Kate Whoriskey (born 1970) is a freelance theatre director.

==Personal life==
Whoriskey grew up in Acton, Massachusetts. She majored in theater at New York University (Experimental Theater Wing) (graduating in 1992) and in 1998 she completed a post-graduate program in directing from the American Repertory Theater's (A.R.T.) Institute for Advanced Theater Training at Harvard University. Whoriskey is married to actor Daniel Breaker who has played Donkey in Shrek the Musical on Broadway. Whoriskey and Breaker have a son, named Rory, born in 2008.

==Professional career==
After completing her graduate program at ART, she immediately worked on directing a play there, The Master Builder by Ibsen. She has been a visiting lecturer at Princeton University
and an associate artist at South Coast Repertory in Orange County, California.

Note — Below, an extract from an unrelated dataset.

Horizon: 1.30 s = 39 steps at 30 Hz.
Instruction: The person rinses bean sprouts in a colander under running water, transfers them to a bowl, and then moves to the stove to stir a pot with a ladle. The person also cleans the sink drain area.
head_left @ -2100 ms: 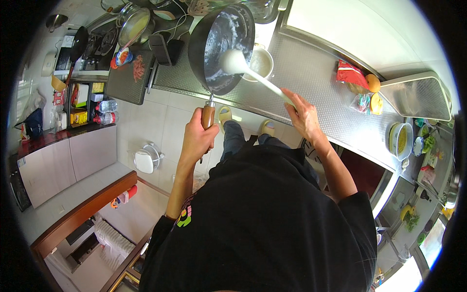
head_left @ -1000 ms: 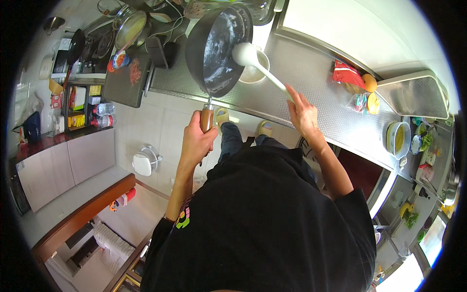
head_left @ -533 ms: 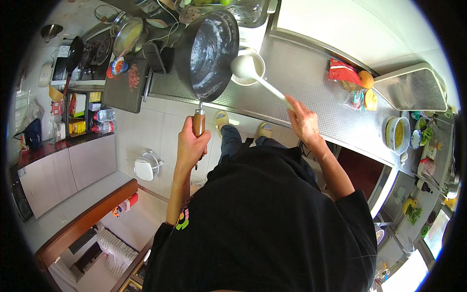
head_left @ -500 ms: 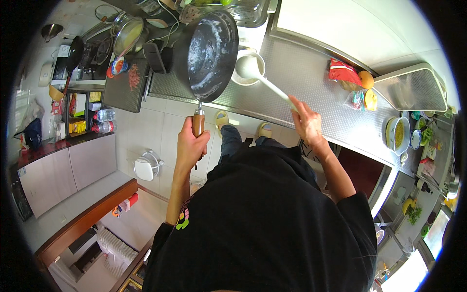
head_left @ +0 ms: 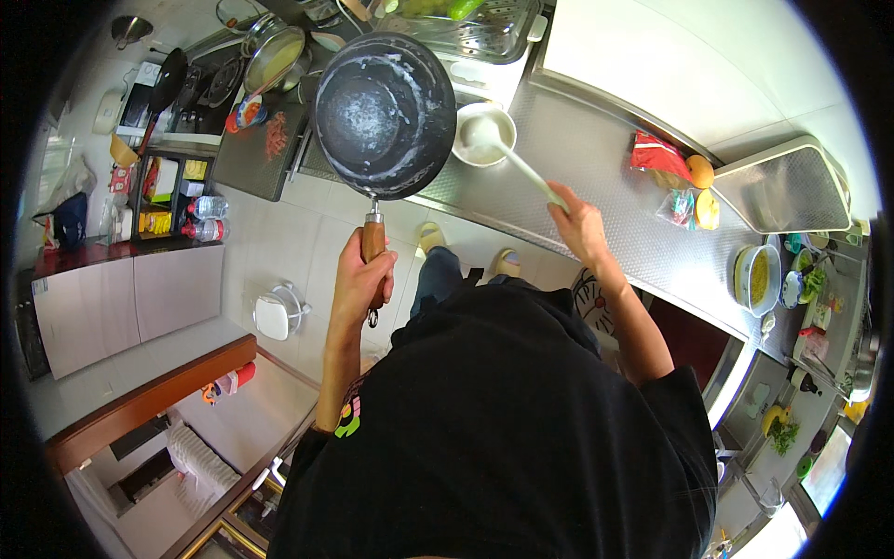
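Note:
My left hand is closed around the wooden handle of a dark wok. The wok is held up in front of the counter, its inside facing me, with whitish smears over the base and wall. A pale ladle is gripped near its handle end by my right hand. The ladle's head is down in a small white bowl just right of the wok. What the bowl contains is hard to make out.
Left of the wok, a dark cutting board bears chopped pinkish meat. A pot stands behind it. On the metal counter lie a red bag and orange fruit. A white stool stands on the floor.
The wok has turned from a steep sideways tilt so its inside faces me more fully. The ladle's head has dropped lower into the white bowl, and my right hand has shifted slightly.

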Each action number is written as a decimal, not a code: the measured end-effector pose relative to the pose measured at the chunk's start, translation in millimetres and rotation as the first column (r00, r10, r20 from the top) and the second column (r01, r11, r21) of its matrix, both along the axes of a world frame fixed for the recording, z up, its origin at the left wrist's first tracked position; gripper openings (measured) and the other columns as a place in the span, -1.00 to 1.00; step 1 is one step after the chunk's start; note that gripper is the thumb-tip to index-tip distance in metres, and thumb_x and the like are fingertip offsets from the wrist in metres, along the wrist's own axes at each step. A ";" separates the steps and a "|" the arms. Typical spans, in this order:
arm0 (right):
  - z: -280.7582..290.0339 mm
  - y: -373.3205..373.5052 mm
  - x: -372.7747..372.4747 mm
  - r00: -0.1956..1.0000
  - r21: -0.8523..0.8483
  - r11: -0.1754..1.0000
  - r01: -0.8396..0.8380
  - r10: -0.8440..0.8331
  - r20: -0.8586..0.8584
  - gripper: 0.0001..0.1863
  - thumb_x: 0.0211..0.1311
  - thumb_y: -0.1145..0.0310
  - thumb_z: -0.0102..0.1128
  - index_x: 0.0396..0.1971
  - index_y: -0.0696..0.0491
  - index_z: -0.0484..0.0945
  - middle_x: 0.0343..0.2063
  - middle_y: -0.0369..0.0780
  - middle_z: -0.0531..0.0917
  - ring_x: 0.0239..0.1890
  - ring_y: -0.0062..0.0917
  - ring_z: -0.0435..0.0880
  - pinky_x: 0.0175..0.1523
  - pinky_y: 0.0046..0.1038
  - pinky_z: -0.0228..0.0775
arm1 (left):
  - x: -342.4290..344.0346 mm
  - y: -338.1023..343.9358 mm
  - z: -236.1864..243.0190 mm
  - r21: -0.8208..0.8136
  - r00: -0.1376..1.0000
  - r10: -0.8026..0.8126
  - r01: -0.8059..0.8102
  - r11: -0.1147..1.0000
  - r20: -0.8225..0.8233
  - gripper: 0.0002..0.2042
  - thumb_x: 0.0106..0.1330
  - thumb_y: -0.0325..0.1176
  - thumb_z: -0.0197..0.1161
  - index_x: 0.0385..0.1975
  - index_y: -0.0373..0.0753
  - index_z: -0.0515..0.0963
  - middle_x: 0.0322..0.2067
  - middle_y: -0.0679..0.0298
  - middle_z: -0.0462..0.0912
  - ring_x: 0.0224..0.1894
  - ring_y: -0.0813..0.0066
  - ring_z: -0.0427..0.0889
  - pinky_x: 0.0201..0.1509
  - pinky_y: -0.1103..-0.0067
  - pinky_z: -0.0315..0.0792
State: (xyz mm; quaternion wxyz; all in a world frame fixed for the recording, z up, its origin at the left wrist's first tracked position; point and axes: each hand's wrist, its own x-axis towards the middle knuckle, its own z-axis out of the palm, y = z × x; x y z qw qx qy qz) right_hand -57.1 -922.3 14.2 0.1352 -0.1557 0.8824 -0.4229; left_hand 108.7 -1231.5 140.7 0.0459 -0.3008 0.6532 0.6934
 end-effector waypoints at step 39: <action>-126.9 -115.9 -19.1 0.901 0.320 0.944 0.078 0.071 -0.428 -0.58 0.24 0.50 0.06 0.13 0.18 0.43 0.21 -0.07 0.43 0.35 -0.17 0.32 0.33 -0.15 0.27 | 123.2 -174.4 -17.3 0.595 0.983 -0.176 0.111 0.796 0.051 -0.73 0.22 -0.43 0.15 -0.10 -0.34 0.38 -0.68 0.34 0.26 -0.86 0.62 0.18 -0.85 0.63 0.12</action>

She was briefly associated with Intiman Theatre in Seattle, in 2010 to 2011, prior to its closure due to cash flow problems.

==Directing credits==
A partial list of Whoriskey's directing credits is in the table below.

Sources: Internet Off-Broadway Database Internet Broadway Database American Theatre Wing

| Play | Author | Theater | Year and Notes |
|---|---|---|---|
| Ruined | Lynn Nottage | Goodman Theatre and Manhattan Theatre Club | 2008 |
| Fabulation, or the Re-Education of Undine | Lynn Nottage | Playwrights Horizons | 2004 (world premiere) |
| Intimate Apparel | Lynn Nottage | South Coast Repertory | 2003 (world premiere) |
| The Piano Teacher | Julia Cho | Vineyard Theatre | 2007 (world premiere) |
| Last Tree in Antarctica | Julia Cho | Ensemble Studio Theatre | 2007 |
| Massacre | José Rivera | LAByrinth Theater Company | 2005 (world premiere) |
| The Tempest | William Shakespeare | Shakespeare Theatre Company | 2005 |
| Vigils | Noah Haidle | Goodman Theatre | 2006 (world premiere) |
| The Rose Tattoo | Tennessee Williams | Goodman Theatre | 2002 |
| Heartbreak House | George Bernard Shaw | Goodman Theatre | 2004 |
| The Master Builder | Henrik Ibsen | American Repertory Theater (ART) | 1999 |
| Blue/Orange | Joe Penhall | Intiman Theatre | 2003 |
| The Lady from the Sea | Henrik Ibsen | Intiman Theatre | 2001 |
| Macbeth | William Shakespeare | California Shakespeare Theater | 2002 |
| Inked Baby | Christina Anderson | Playwrights Horizons | 2009 |
| The Chairs | Eugène Ionesco | Intiman Theatre | 2000 |
| Drowning Crow | Regina Taylor | Goodman Theatre | 2002 (world premiere) |
| Life Is a Dream | Pedro Calderón de la Barca | South Coast Repertory | 2007 |
| The Caucasian Chalk Circle | Bertolt Brecht | South Coast Repertory | 2005 |
| Antigone | Sophocles | South Coast Repertory | 2004 |
| The Clean House | Sarah Ruhl | South Coast Repertory | 2005 |
| The Miracle Worker | William Gibson (playwright) | Circle in the Square Theatre | 2010 - Opening: Mar. 3. |
| Ruined | Lynn Nottage | Intiman Theatre | 2010 |
| How I Learned to Drive | Paula Vogel | Second Stage Theater | 2012 |
| Sweat | Lynn Nottage | Oregon Shakespeare Festival | 2015 - World Premiere co-produced with Arena Stage (2016) / 2016 - Public Theater / 2017 - Studio 54, Broadway |
| Tales From Red Vienna | David Grimm | Manhattan Theatre Club | 2014 |
| Good People | David Lindsay-Abaire | Huntington Theatre Company | 2012 |

==Other work==
Other theatres where she has directed include:

- Theatre for a New Audience (New York), Oroonoko, 2008
- Center Stage (theater) (Baltimore, MD) (2003)
- Perseverance Theatre (Alaska) (2000)
- Actors Theatre of Louisville
- Sundance Theatre Lab at the Sundance Institute, (Park City, UT), 2005
- Richard B. Fisher Center for the Performing Arts, (Bard College, Annandale-on-Hudson, NY) (2006)
- The Eugene O'Neill Theater Center (Waterford, CT)
- Geva Theatre Center (Rochester, NY).

In her career, she has also worked with writers Nilo Cruz, Michael Ondaatje, and Saïd Sayrafiezadeh.